Ледобой. Зов (СИ) - Козаев Азамат Владимирович
— Да Безрод этот, — зло плюнул Кисляй. — Раньше-то какая торговля была? Солнце в полдень войти не успевало, ничего у меня не оставалось, а теперь? Раньше на торжке яблоку было не упасть, а теперь?
— Да, мой юный друг, — вожак пришлых убежденно кивнул, — сам разговаривал с теми, кто выжил. Страхолюд с рубцами на лице зло ворожит, наведёт порчу на купецкий поезд, людей порубит и дёру даёт. Одного или двоих всегда оставляет. Мол, всем донесите, да бойтесь меня. Я, дескать, буду князем всех земель.

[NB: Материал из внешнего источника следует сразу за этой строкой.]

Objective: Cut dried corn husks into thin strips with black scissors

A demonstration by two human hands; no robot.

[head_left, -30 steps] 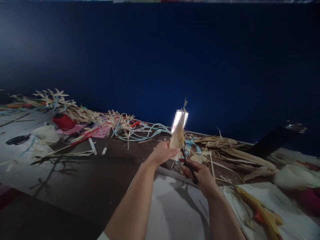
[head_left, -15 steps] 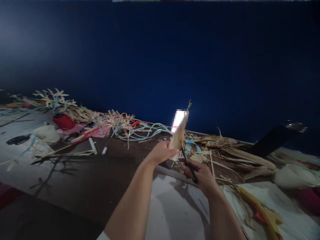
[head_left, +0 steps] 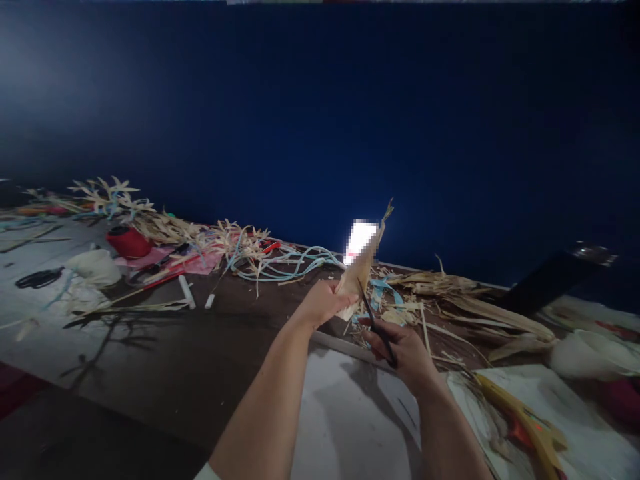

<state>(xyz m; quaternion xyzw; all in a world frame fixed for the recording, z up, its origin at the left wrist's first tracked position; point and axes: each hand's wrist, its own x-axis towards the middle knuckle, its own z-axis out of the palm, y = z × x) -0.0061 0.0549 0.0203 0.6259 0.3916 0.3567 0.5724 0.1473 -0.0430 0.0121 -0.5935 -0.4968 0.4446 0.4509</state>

— А думаешь мор и душегубство случайно совпали, в одно время появились? — второй верховой с седла наклонился к пареньку, погрозил пальцем. — Не будь глупцом, иначе не станешь мужчиной!
— И девки не дадут! — заржал третий.
— Так и помрёшь нецелованным! — вожак пришлых цыкнул сквозь зубы.
Безрод уже взял было Теньку под уздцы, собирался выйти из круга — дорога не ждёт, эти болтают будто Стюженя мор свалил — но встал, ровно вкопанный. Нахмурился. Мальчишка вдруг резко присел, обеими руками сгрёб свежие конские яблоки, что оставили лошади пришлых, и запустил в вестовых: в одного… во второго. И ведь попал! Вон в себя приходят — рты раззявили, моргают часто-часто, обтекают, стало быть. С бород комьями отваливается лошадиное дерьмо.
— Это не Безрод! — крикнул паренёк. — Не мог он во зло уйти! Он храбрец! Он Сторожище спас! Он меня спас, я был там! Я его сам видел раненым!
— Ну, держись, щенок! — третий соскочил с буланого, схватил паренька за ворот рубахи и от души воткнул здоровенный кулак тому под ухо.
Толпа шумно взроптала, вот только не за мальчишку.
— А всыпь-ка ещё, поганцу! — взвизгнула тощая с чёрной ягодной полосой на щеке. — Заступничек! Говорят тебе — это он! Он зло творит!
— Не в своё дело не лезь, щенок! — третий поднял мальчишку, придержал на весу — у того подгибались колени, голова не держалась ровно.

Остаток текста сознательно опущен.